2. Dany Laferrière. Si l’Académie française n’a pas une grande résonance dans nos coeurs de Québécois, on est quand même bien conscient que ce n’est pas un mince exploit d’y être admis. Et ça flatte un peu notre ego chauvin d’entendre l’écrivain donner de l’importance au Québec dans ses entrevues en France.

3. Unité 9. Assurément un des téléromans les plus réussis, et utiles, des dernières années, tous pays confondus.

4. Karine Vanasse dans Revenge. Cette série est mon péché mignon. J’aime suivre cette drama pour filles, savant mélange de suspense, d’action, de romances et de glamour, portée par des personnages féminins forts. Encore un peu de chauvinisme, mais comment ne pas sourire de l’apparition de cette actrice (qui en plus d’être des nôtres, est belle et brillante, a un naturel fou et a le culot d’être sympathique, n’en jetez plus, la cour est pleine), qui tient un rôle assez important dans la saison 3. Ça fait un p’tit velours. Nos artistes sont nos voisins ici, au Québec, alors quand le voisin voyage…

5. Mon nouveau Sony Reader avec rabat, qui remplace mon Kindle tristement obsolescent.

6. René Magritte, qui a clos mon année, au MOMA à New York. Un de mes peintres préférés, dont une grosse partie de ses oeuvres majeures sont rassemblées dans cette expo. J’ai donc pu admirer grandeur nature des tableaux comme La condition humaine, Le thérapeute et Les amants, un sourire en coin, car sous sa fascination (parfois morbide) pour l’inconscient, se cache aussi beaucoup d’humour. Vous pouvez l’attraper au MOMA jusqu’au 12 janvier, sinon, il faudra vous rendre à Houston ou à Chicago.

7. Broadchurch. Une des très bonnes séries policières que j’ai vues cette année. La meilleure, en fait, parce que je la regarderais avec plaisir de nouveau même si j’en connais la fin. Ça tient beaucoup aux paysages, aux personnages et à un rythme bien dosé, qui convient à l’ambiance de vents et de falaise sans rien alourdir. La version francophone sera diffusée à Radio-Canada (à partir du 28 février, je crois, mais je dis ça sous toute réserve).

8. Titi Robin et son passage au Festival de jazz de Montréal. Sa musique s’inspire de l’âme gitane et fait monter du sol une irrésistible fièvre qui se propage dans le corps en entier, de nos orteils à nos oreilles.

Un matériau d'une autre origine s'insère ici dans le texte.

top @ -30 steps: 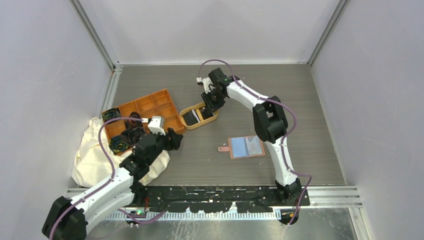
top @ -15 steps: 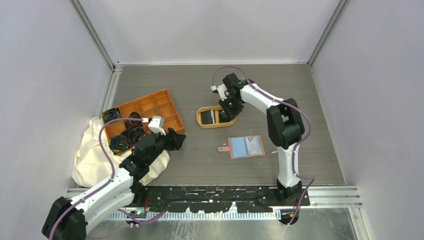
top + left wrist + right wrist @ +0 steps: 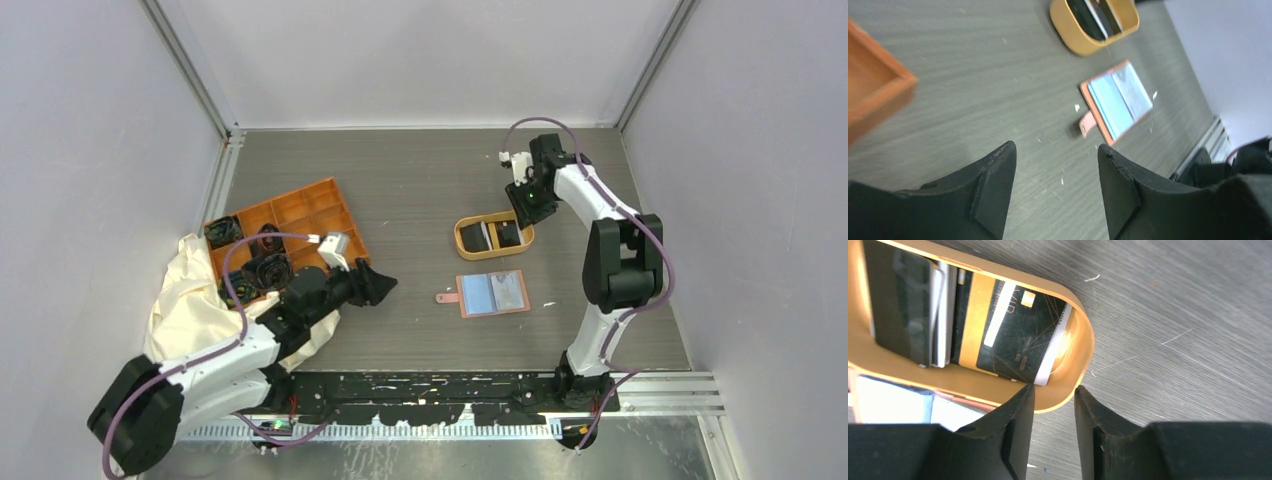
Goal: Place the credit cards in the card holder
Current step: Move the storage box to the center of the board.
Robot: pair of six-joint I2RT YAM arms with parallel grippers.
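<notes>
Several credit cards lie in an oval tan-rimmed tray point(image 3: 495, 256): a black one with gold lines point(image 3: 1018, 340) and a dark one point(image 3: 898, 305) beside white edges. My right gripper point(image 3: 1054, 390) hovers at the tray's point(image 3: 1068, 390) far right end. Its jaws stand a narrow gap apart, with the rim showing just past the tips and nothing clasped. The card holder point(image 3: 492, 294) lies open and flat just in front of the tray, bluish pockets up and snap tab to the left. My left gripper point(image 3: 1057, 150) is open and empty, low over bare table left of the card holder point(image 3: 1118, 102).
An orange compartment tray point(image 3: 300, 215) with black round items point(image 3: 250, 270) sits at the left, partly on a cream cloth point(image 3: 180, 300). Grey walls enclose the table on three sides.
The tan tray with the cards has slid right, pulled along with the right gripper, and now sits just behind the card holder. The left gripper has reached right towards the card holder.
</notes>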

9. Sherlock Holmes vient d’entrer dans le domaine public. Ce personnage déjà légendaire appartient maintenant à tous. C’est quand même quelque chose quand un personnage fictif devient à ce point immortel.

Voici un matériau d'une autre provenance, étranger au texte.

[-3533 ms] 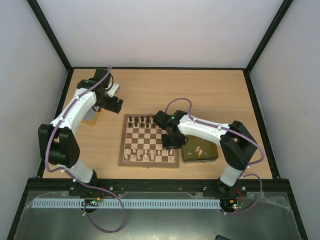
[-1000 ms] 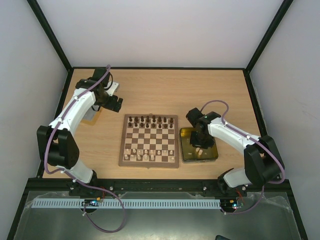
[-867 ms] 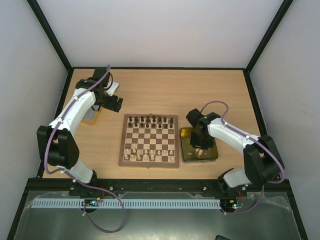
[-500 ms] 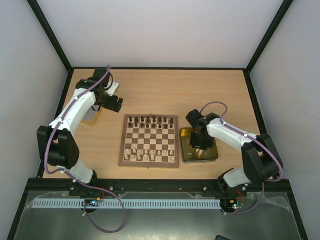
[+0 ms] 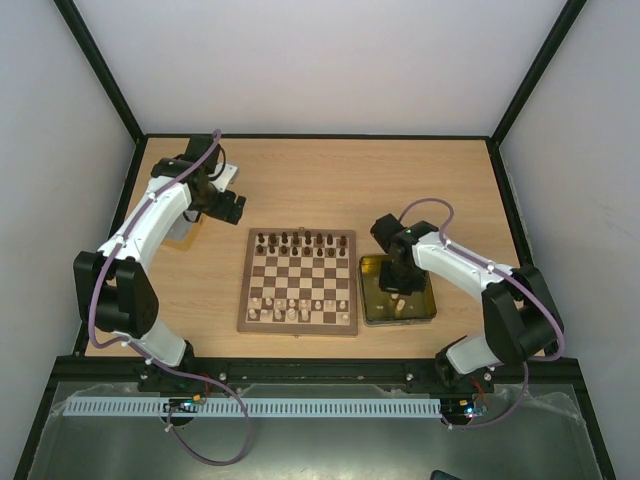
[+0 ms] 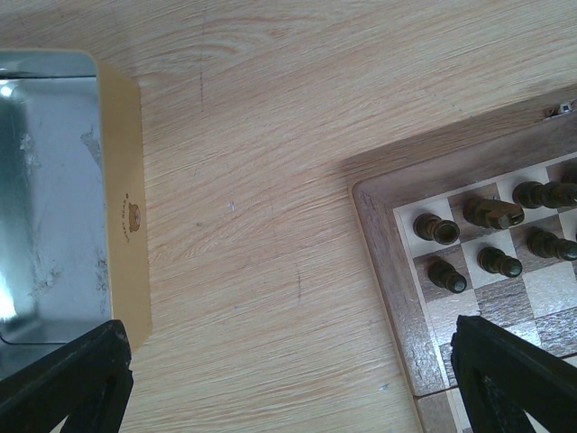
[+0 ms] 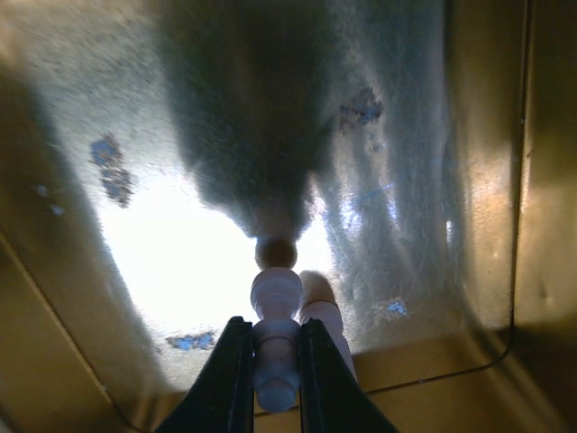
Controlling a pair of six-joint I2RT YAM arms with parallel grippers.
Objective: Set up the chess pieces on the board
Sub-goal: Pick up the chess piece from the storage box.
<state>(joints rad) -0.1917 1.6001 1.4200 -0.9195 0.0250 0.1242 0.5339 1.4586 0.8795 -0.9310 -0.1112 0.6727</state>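
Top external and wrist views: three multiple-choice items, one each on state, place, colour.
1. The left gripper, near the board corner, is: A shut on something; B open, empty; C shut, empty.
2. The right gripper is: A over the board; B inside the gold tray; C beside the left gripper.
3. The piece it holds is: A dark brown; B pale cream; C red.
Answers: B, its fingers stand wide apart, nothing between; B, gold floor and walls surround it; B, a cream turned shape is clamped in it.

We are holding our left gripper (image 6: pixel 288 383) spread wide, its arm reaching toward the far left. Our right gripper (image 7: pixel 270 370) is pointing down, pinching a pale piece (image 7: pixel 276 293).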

10. L’Ermitage. En 2013, j’ai enfin mis les pieds dans ce lieu mythique. Impossible de tout voir de cet immense musée en une seule fois (il inclut 4 palais), mais c’est déjà un souvenir impérissable que d’avoir pu déambuler entre ces murs magnifiques, ancien antre de Catherine la Grande, dans un Saint-Pétersbourg dont l’architecture spectaculaire fait oublier la grisaille de sa température.

Ermitage vu de la Neva, Saint-Pétersbourg

Ermitage vu de la Neva, Saint-Pétersbourg, Photo Wikipedia

Musée L'Ermitage, Saint-Pétersbourg, Russie, Juin 2013 © Julie Marcil

Musée L’Ermitage, Saint-Pétersbourg, Russie, Juin 2013 © Julie Marcil

Je vous souhaite une année 2014 pleine de belles découvertes.